I have tanned most everything and yes all critters have enough brain to tan its hide....


----------



## dak (Dec 15, 2013)

I guess chewing isn't the best way to go.


----------



## Inor (Mar 22, 2013)

Meangreen said:


> Just give your dog some rawhide to chew and you can see how well that works in making leather.

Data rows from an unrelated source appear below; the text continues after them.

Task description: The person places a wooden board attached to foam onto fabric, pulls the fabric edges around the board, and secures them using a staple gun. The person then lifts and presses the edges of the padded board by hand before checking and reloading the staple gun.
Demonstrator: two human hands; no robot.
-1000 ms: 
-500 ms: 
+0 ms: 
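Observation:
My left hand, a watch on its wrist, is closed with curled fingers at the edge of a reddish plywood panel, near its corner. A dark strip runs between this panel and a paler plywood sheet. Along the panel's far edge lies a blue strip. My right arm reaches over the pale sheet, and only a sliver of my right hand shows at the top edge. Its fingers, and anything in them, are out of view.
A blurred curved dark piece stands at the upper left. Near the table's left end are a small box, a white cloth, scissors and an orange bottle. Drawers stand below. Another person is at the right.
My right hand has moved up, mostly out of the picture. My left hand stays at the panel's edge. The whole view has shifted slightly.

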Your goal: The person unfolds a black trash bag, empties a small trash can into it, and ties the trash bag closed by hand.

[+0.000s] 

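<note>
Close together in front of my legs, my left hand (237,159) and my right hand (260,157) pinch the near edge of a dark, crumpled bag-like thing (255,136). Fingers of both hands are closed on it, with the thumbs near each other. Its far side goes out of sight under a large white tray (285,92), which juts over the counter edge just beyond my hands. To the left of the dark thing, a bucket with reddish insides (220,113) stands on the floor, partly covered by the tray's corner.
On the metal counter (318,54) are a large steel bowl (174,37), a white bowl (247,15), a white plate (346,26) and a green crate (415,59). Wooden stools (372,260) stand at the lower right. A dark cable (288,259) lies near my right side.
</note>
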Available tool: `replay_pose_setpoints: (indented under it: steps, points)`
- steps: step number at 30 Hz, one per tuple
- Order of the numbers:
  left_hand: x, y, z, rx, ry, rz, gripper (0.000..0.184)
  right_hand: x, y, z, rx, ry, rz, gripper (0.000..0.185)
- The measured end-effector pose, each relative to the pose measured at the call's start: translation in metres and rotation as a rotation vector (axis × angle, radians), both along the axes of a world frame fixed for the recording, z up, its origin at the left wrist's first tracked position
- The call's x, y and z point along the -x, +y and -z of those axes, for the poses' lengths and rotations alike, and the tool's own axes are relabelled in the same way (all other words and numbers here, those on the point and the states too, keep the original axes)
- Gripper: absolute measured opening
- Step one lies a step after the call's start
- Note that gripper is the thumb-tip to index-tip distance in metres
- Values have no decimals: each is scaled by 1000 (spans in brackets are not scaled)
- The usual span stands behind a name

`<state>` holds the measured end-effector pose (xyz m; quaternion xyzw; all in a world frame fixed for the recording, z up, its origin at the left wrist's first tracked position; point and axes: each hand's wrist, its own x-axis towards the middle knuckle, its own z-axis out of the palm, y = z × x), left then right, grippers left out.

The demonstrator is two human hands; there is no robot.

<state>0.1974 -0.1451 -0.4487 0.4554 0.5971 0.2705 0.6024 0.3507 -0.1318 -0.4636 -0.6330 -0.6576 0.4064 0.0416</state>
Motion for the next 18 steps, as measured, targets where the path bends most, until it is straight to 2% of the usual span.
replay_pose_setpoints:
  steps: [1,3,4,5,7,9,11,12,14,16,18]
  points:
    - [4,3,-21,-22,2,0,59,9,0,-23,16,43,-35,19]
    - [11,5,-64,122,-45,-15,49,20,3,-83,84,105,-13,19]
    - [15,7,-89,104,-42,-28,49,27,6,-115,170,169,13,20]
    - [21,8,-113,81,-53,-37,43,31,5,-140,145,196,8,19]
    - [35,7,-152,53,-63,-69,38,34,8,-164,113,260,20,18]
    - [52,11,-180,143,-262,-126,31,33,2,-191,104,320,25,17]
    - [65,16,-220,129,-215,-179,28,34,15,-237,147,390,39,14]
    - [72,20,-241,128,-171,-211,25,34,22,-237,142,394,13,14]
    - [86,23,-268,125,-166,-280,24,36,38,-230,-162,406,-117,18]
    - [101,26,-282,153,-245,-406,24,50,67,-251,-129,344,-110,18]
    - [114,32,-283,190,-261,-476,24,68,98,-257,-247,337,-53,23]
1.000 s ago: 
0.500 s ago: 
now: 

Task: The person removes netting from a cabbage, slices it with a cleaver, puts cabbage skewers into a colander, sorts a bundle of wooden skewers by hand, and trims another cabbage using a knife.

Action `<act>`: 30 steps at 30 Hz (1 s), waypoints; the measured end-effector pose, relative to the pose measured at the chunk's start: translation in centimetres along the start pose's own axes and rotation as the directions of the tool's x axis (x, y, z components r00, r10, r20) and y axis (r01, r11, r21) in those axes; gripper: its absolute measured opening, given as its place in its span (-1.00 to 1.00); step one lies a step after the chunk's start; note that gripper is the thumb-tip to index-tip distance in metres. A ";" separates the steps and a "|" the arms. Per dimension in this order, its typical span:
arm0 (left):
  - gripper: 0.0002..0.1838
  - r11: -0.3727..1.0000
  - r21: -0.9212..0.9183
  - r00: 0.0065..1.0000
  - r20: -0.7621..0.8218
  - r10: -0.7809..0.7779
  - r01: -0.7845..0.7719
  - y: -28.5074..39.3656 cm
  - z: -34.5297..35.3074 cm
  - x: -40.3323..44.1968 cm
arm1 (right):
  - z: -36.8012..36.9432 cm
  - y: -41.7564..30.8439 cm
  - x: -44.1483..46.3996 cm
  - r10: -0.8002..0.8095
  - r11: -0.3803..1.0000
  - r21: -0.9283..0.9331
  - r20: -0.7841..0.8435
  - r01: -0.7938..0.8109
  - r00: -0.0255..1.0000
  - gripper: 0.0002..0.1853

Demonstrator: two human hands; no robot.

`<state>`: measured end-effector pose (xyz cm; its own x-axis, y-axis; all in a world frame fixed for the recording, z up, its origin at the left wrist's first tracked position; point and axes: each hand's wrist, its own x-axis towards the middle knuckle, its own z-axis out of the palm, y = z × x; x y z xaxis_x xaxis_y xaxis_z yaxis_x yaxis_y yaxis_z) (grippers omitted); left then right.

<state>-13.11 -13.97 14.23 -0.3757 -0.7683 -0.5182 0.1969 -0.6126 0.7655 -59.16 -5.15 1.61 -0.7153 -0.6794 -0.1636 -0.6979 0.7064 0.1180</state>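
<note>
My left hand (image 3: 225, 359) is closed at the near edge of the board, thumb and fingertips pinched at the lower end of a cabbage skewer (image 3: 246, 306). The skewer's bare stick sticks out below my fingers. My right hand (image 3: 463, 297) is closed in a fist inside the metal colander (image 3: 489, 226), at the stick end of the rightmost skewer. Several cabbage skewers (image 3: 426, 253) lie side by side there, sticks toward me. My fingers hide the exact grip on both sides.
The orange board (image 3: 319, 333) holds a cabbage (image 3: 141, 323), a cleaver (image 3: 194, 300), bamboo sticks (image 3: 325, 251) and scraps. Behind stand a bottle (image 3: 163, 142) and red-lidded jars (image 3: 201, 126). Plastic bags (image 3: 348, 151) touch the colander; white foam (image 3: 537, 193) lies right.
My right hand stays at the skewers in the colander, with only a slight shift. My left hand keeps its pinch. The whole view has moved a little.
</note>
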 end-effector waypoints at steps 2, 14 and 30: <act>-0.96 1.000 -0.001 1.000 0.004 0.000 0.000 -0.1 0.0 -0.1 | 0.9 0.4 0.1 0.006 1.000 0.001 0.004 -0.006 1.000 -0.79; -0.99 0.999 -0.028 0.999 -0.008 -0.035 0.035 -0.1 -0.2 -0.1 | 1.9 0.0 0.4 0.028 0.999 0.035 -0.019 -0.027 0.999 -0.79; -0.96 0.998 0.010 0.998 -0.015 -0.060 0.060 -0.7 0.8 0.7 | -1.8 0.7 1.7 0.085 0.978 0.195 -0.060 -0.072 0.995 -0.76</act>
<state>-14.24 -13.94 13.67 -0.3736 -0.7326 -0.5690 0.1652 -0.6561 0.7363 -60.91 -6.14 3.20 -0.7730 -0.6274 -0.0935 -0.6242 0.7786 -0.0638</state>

I have a black leather jacket that was made from our dogs' old rawhide chews. It looks great. The only problem is I have about 47 Chihuahuas humping my leg and following me everywhere I go. :shock:


----------



## Meangreen (Dec 6, 2012)

Inor said:


> I have a black leather jacket that was made from our dogs' old rawhide chews. It looks great. The only problem is I have about 47 Chihuahuas humping my leg and following me everywhere I go. :shock:


You're sexy and you know it!


----------



## Inor (Mar 22, 2013)

Meangreen said:


> You're sexy and you know it!


The Chihuahuas think so apparently...


----------



## DogSoldier (Dec 27, 2013)

I saw a great video on youtube were a guy tanned a snake hide with just alcohol and glycerin. It was a 50/50 mix and he let it stand in a jar for 3 days and I have to say it looked like it worked great. Here is the link.

John


----------



## Smitty901 (Nov 16, 2012)

Teeth will not last long with the method


----------